In the aftermath of the recent hiking disaster in which at least 41 people were killed when a blizzard and avalanches swept across Nepal’s Annapurna region, the Nepal government has promised to introduce new rules to ensure the safety of trekkers.
This will include improved weather forecasts and delivery of that information to remote trekking areas, plus better monitoring of those that traipse the nation’s popular trekking routes. Trekkers will be required to register at check posts when entering and exiting the region. Foreign trekkers had previously been required to buy permits and register on entering trekking areas, but it was not a requirement to check out.
The Annapurna circuit where the recent tragedy occurred has long been the domain of backpackers, as opposed to climbers, many who complete the three week trek without a guide. This will also change now with Tourism department official Tulasi Guatam saying trekkers will be required to take a registered local guide or porter and rent a GPS tracking unit so authorities can trace them in case of emergency. This would also help control illegal operations in the business.
The issue of being or not being guided was touched upon in more detail in this post for Travel Wire Asia in June 2013, however Intrepid Travel is one tour group that has recently demonstrated the importance of having a guide. They had a group in the vicinity of the Thorung Pass on the Annapurna Circuit and when they saw the approaching hostile weather they were able to warn their guide who diverted the trekking party away from the area. All are safe as a result.
While I have sometimes trekked solo in Nepal (always with a guide on more difficult or unknown terrain), the increased monitoring of trekkers may also help to prevent tragedies such as in the remote Langtang region near the Chinese border where a series of solo female trekkers have been attacked, threatened with rape, gone missing and even found decapitated in recent years.
The recent trekking disaster comes just months after an avalanche on Mount Everest in April that killed 16 guides and forced a shutdown of the world’s highest peak. The April tragedy was the deadliest day on Mount Everest since the much written about events of 10-11 May 1996 when eight climbers died when they were caught in a blizzard.
Reports emerged after the 1996 disaster of congestion due to the number of climbers, delays in securing ropes that caused bottlenecks at the Hillary Step delaying the ascent of many climbers, the competitive nature of teams to summit, and the presence of commercial guides who allowed unqualified climbers to attempt to summit.
The willingness of the Nepalese government to extend expensive permits to so many teams was also touched on in a book by Jamling Norgay, the son of the sherpa Tenzing Norgay who summited Everest with Sir Edmund Hillary in 1953. Jamling was climbing leader of the 1996 Everest IMAX expedition when the tragedy struck.
In his book Touching my father’s soul: A sherpa’s journey to the top of Everest Jamling also noted the disparity in salaries between the local and international guides and the expectations and risks expected of Sherpas, many who are expected to carry heavy loads and establish ropes for clients in the most dangerous sections of the mountain.

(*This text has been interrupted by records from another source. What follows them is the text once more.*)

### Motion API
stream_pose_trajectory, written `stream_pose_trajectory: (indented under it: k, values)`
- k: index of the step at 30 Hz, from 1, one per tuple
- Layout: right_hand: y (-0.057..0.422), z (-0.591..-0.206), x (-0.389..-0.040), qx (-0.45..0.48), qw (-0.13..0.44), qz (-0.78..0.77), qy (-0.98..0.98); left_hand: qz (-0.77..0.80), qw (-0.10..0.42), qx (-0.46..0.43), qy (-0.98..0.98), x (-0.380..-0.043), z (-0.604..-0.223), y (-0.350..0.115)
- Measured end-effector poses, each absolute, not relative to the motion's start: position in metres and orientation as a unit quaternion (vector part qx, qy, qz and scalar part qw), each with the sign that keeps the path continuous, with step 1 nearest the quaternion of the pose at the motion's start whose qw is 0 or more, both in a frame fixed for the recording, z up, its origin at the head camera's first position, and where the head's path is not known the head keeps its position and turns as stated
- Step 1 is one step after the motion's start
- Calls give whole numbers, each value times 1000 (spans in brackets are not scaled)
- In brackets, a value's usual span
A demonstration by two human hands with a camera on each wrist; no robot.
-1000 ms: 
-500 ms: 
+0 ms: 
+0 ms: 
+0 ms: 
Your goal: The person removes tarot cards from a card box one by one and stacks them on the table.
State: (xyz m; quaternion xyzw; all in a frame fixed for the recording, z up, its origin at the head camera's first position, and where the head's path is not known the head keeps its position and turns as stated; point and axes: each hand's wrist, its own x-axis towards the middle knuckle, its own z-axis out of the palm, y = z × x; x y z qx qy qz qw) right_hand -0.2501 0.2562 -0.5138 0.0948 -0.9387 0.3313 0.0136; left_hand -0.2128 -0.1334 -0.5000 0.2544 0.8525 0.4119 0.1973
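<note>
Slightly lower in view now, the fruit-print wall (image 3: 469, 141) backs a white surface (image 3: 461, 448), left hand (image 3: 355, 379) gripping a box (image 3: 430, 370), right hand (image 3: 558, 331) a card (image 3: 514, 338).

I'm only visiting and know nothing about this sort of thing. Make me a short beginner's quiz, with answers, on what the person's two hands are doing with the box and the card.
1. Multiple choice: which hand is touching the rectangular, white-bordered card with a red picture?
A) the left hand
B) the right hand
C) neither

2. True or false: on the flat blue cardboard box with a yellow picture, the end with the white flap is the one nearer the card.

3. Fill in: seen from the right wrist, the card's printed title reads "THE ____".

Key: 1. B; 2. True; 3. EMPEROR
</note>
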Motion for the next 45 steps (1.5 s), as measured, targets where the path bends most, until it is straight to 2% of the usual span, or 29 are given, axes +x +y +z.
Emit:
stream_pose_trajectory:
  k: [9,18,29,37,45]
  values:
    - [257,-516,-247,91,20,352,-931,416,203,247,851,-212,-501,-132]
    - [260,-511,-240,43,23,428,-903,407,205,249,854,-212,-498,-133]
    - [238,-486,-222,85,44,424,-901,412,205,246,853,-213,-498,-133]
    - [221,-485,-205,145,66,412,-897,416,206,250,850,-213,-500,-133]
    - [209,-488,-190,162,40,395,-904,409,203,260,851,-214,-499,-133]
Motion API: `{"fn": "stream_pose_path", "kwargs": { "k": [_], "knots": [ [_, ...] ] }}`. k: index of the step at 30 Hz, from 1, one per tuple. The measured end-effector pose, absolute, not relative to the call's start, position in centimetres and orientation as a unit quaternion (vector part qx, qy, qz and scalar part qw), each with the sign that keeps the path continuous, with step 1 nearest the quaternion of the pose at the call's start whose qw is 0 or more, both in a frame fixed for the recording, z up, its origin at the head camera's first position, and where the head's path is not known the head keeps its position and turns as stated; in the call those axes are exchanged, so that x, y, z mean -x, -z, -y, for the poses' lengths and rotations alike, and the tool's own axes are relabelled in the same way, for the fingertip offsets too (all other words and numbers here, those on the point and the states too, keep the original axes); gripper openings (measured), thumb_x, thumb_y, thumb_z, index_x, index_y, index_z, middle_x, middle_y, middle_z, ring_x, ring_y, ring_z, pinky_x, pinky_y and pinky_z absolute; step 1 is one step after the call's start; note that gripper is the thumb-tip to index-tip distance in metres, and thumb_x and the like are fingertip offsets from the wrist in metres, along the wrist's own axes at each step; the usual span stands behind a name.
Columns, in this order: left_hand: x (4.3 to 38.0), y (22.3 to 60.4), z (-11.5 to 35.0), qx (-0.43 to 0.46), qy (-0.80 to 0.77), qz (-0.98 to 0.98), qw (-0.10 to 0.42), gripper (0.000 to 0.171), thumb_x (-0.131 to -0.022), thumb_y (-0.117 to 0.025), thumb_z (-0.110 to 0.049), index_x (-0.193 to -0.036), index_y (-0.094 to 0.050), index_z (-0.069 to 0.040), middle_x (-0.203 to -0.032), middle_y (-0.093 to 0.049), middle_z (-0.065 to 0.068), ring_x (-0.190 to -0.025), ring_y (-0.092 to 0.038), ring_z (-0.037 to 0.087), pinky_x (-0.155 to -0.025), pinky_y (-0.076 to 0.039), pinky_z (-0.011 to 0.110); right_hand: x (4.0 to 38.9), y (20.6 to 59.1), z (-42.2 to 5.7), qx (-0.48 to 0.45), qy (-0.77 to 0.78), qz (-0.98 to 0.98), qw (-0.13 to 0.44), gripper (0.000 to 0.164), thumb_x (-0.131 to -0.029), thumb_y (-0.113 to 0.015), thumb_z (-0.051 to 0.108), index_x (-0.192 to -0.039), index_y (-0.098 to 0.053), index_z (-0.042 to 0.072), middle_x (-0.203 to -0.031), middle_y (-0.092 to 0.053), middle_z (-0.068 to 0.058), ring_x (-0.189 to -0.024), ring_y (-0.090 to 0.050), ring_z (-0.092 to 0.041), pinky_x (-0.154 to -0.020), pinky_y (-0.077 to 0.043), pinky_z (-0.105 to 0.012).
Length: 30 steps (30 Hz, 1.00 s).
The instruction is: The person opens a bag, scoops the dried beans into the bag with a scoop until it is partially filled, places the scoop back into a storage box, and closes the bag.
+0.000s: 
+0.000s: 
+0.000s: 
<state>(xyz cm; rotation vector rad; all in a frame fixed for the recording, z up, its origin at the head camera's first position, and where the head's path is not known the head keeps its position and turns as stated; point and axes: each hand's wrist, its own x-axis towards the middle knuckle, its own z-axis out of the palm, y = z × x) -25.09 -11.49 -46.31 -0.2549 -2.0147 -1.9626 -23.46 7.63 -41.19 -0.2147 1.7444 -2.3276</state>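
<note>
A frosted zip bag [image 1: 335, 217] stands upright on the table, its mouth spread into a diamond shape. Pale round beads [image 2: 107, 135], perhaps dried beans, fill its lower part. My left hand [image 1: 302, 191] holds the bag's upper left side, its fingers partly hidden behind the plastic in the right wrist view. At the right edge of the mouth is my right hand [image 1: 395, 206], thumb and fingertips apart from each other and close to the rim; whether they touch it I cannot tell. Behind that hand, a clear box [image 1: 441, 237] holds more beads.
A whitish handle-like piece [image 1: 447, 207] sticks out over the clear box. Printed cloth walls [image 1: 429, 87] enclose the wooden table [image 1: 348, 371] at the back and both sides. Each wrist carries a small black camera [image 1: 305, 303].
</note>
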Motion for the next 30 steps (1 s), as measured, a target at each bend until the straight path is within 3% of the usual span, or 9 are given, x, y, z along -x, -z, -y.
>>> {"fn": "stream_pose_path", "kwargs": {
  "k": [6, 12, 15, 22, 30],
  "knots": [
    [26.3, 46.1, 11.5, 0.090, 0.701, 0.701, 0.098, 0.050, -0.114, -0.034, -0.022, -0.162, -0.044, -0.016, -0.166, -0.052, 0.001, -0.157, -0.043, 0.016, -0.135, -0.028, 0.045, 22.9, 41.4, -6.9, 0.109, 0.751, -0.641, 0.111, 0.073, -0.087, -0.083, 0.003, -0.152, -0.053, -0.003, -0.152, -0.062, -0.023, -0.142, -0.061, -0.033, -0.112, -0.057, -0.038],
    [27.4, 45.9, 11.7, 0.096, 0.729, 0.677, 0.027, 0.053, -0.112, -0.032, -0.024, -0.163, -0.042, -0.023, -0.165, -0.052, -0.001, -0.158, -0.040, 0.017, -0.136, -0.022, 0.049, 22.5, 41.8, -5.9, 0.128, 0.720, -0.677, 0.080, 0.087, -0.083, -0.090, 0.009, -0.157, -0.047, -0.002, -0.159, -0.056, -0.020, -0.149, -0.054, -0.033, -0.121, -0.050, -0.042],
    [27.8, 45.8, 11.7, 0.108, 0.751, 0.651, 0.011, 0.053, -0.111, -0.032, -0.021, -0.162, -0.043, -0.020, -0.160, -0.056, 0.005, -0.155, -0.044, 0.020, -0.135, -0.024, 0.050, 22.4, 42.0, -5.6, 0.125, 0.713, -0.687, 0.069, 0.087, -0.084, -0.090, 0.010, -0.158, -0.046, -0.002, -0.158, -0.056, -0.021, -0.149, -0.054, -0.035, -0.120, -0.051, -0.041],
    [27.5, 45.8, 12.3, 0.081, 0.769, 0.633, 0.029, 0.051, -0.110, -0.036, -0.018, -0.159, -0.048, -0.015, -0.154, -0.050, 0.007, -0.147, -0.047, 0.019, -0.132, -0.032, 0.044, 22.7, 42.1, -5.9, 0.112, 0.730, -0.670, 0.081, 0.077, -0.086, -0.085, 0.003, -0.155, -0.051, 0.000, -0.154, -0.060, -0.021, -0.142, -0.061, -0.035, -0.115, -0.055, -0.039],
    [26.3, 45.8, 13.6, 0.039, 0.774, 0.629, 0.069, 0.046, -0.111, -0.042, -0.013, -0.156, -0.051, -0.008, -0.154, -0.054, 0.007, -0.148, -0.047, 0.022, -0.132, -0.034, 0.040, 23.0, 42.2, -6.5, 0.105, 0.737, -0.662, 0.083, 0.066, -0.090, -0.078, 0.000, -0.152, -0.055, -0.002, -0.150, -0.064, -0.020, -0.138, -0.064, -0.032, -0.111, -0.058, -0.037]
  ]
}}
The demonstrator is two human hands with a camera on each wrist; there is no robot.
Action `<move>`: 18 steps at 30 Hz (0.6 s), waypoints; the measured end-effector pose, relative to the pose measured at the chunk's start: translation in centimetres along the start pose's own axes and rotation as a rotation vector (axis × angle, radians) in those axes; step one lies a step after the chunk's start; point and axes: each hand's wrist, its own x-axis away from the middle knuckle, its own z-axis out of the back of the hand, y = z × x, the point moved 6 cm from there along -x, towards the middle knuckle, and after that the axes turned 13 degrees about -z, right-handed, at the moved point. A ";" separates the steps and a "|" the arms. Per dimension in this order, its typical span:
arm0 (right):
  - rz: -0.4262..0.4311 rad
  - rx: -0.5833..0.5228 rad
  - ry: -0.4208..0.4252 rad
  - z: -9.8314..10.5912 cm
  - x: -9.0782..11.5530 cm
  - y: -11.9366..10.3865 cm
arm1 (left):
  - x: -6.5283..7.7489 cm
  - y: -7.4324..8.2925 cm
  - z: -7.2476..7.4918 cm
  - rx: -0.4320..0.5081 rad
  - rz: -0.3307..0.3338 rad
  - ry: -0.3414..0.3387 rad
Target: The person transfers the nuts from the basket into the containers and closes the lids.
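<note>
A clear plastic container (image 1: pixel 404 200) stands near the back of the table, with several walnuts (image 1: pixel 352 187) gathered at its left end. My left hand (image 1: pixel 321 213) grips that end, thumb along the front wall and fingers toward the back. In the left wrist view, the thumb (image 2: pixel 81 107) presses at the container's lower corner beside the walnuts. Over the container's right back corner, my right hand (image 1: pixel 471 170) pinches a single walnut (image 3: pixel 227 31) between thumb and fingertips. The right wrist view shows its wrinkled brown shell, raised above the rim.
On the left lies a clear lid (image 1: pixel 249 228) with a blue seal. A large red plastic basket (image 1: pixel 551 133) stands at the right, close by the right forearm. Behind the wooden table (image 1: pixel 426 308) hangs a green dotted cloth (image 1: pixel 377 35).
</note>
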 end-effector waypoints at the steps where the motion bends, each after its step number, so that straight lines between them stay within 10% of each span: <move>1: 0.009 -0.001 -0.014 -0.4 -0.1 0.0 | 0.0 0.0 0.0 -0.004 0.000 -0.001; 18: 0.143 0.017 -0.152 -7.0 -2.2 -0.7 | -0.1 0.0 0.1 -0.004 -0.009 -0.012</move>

The tragedy this year brought many of these issues to a head again with the government promising to do what they could to provide compensation, education and welfare to Sherpa families. However despite concerns of the mounting rubbish on Everest, congestion and unqualified climbers the Nepalese government announced in February 2014 that there would be a cut to the cost of climbing permits from US $ 25,000 to $ 11,000 starting in 2015 to encourage more mountaineers to come to Everest.
While the issues surrounding the climbing of higher peaks are somewhat different to the average Nepal trekking route such as Annapurna, there is clear evidence that changes have to be made before more lives are lost. Let’s hope these recent changes will aid in this end.